Viele Fragen rund um das Ableben des früheren Sektionschefs Christian Pilnacek werden wohl nie restlos geklärt werden können. Dass Pilnacek ertrunken ist, steht jedoch so gut wie außer Zweifel. Ein neues Gutachten der Oberstaatsanwaltschaft Wien bestätigt dies nun erneut.
Am Morgen des 20. Oktober 2023 wurde Christian Pilnacek tot in einem Seitenarm der Donau nahe seines Wohnhauses in Rossatz gefunden. Eine wenige Tage später durchgeführte Obduktion kam bereits damals zum Schluss, Pilnacek sei ertrunken.
Neben einem Unfall stand auch Suizid im Raum, Pilnacek war am Abend zuvor der Führerschein bei einer Alkoholkontrolle abgenommen worden. Ein Tötungsdelikt wurde bereits zu einem sehr frühen Zeitpunkt ausgeschlossen, Ermittlungen bezüglich einer vorsätzlichen Tötung wurden zwischendurch eingestellt. Die Oberstaatsanwaltschaft Wien gab allerdings den Akt zur Prüfung an die Staatsanwaltschaft Eisenstadt weiter, aktuell wird noch einmal geprüft.
Am Freitag teilte die OStA Wien mit, dass nun ein weiteres, gerichtsmedizinisches Gutachten vorliege, welches den Ertrinkungstod bestätige und zudem wird zitiert: „Nach Umständen und Befunden ist am ehesten von einem suizidalen Ertrinken auszugehen. Für einen Unfall oder ein Tötungsdelikt ergeben sich aus den Umständen und Befunden aus gerichtsmedizinischer Sicht keine Anhaltspunkte.“ Warum man eine Unfallthese ausschließt, wird nicht erläutert.
„Verletzungen ohne Stellenwert für Todesursache“
Das Gutachten wurde von der Staatsanwaltschaft Eisenstadt bei der Leiterin des Instituts für Gerichtliche Medizin der Medizinischen Universität Innsbruck in Auftrag gegeben: „Zur Frage der Todesursache von Mag. Pilnacek und zur Frage des Vorliegens eines allfälligen Fremdverschuldens.“
Weiters wird mitgeteilt: „Mag. Pilnacek wies verschiedene Verletzungen durch die Einwirkung stumpfer und schürfender Gewalt an sturz- und anstoßtypischen Prädilektionsstellen auf, die zwanglos mehrfachen Anstoß- oder Sturzgeschehen zuzuordnen sind. Es fanden sich keine Verletzungen an schlagtypischer Lokalisation. Es handelt sich um Bagatellverletzungen ohne jedweden eigenen todesursächlichen Stellenwert.“
Pilz-Vorwürfe gegen OStA Wien
Die Mitteilung der OStA Wien erging just einen Tag, nachdem Ex-Politiker Peter Pilz, der in seinem Online-Medium „ZackZack“ mehrfach die Causa Pilnacek behandelte, vor dem U-Ausschuss ausgesagt hatte.
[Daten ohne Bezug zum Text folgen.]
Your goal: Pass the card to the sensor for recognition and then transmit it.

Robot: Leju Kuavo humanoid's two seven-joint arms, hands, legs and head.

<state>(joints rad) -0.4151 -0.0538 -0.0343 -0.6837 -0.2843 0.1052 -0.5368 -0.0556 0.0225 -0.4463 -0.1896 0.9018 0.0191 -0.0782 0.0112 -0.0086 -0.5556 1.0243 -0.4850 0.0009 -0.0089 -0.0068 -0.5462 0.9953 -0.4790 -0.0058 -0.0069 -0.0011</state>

Pilz hatte der OStA Wien vorgeworfen, „Spuren zu verwischen“ und angekündigt, dass sich sein neues Buch, welches Mitte März erscheint, darum drehen werde.
Der ehemalige Grünen-Politiker, der selbst in zahlreichen U-Ausschüssen aktiv war, hatte mehrfach in den Raum gestellt, dass Pilnacek durch einen Unfall oder gar Fremdeinwirkung zu Tode kam. Am Donnerstag schraubte er seine Aussagen dahingehend zurück, dass es sich zumindest „um kein politisches Mordkomplott gehandelt habe“.
Auch hatte Pilz wiederholt die Arbeit der Staatsanwaltschaft Krems kritisiert, diese gar als „Schlafanwaltschaft“ bezeichnet. Dahingehend stellte die OStA Wien klar: „Die seitens der Staatsanwaltschaft Krems an der Donau in diesem Verfahren gesetzten Schritte sind – auch retrospektiv – in keiner Weise zu beanstanden, zumal Kriminalpolizei, Staatsanwaltschaft und Gericht bei der Ausübung von Befugnissen und bei der Aufnahme von Beweisen nur soweit in Rechte und Pflichten von Personen eingreifen dürfen, als dies gesetzlich ausdrücklich vorgesehen und zur Aufgabenerfüllung erforderlich ist.“
Smartwatch-Auswertung „noch nicht abgeschlossen“
Was die Auswertung der Smartwatch von Pilancek angeht – einige Parlamentsfraktionen hatten kritisiert, dass diese Daten noch nicht vollständig vorliegen wurden – so teilte die OStA mit, dass diese Auswertung „noch nicht abgeschlossen“ sei.